What is expected >> If a line in the entries contains the word "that", list it.

** Data section follows **

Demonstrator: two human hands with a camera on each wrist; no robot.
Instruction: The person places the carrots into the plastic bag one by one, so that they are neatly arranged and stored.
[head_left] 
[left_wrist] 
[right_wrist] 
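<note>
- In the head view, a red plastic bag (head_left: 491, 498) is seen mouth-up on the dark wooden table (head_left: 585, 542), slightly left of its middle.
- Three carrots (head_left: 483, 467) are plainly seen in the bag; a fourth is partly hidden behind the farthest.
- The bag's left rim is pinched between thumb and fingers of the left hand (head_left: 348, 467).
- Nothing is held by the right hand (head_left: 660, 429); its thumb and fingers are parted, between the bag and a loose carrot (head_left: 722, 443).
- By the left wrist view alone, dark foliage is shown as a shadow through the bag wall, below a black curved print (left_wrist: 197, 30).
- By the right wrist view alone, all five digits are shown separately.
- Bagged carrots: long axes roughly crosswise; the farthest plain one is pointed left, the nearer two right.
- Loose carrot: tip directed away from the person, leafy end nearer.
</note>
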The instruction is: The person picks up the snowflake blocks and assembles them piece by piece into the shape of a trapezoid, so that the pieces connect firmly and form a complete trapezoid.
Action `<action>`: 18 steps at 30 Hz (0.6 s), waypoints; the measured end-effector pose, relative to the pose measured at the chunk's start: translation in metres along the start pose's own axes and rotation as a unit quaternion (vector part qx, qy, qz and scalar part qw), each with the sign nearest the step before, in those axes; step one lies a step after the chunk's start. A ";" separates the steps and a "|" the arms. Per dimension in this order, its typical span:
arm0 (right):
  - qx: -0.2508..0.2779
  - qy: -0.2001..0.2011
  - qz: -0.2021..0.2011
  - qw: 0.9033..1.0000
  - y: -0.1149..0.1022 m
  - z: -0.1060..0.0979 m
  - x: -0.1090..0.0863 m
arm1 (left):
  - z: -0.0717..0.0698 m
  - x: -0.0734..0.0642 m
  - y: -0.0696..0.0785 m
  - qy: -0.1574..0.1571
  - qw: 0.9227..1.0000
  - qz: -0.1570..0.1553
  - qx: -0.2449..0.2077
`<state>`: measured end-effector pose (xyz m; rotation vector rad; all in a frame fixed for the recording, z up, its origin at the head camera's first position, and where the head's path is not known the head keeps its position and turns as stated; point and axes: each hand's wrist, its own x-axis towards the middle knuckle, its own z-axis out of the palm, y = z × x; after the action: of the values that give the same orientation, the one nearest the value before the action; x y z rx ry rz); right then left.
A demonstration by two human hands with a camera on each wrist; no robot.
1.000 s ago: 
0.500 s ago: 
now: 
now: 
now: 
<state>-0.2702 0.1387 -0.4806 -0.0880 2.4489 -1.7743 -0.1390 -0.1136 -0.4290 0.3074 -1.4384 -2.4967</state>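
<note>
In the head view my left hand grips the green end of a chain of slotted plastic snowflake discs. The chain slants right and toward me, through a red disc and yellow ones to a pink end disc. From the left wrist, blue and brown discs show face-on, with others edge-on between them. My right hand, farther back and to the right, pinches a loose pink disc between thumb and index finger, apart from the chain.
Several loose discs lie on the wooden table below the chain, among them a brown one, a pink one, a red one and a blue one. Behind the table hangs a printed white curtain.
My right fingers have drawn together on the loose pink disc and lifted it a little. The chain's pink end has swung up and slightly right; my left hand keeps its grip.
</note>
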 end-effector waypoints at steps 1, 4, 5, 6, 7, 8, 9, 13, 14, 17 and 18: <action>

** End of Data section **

Exercise response >>
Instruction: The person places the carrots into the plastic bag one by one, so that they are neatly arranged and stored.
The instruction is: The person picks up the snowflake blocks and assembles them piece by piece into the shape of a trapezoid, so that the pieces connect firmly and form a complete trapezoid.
`<state>`: measured end-effector pose (xyz m; rotation vector rad; all in a frame fixed for the recording, z up, its origin at the head camera's first position, and where the head's path is not known the head keeps its position and turns as stated; point and axes: each hand's wrist, its own x-axis towards the middle knuckle, its own z-axis out of the palm, y = z × x; after the action: of the values that give the same orientation, the one nearest the value before the action; x y z rx ry rz); right then left.

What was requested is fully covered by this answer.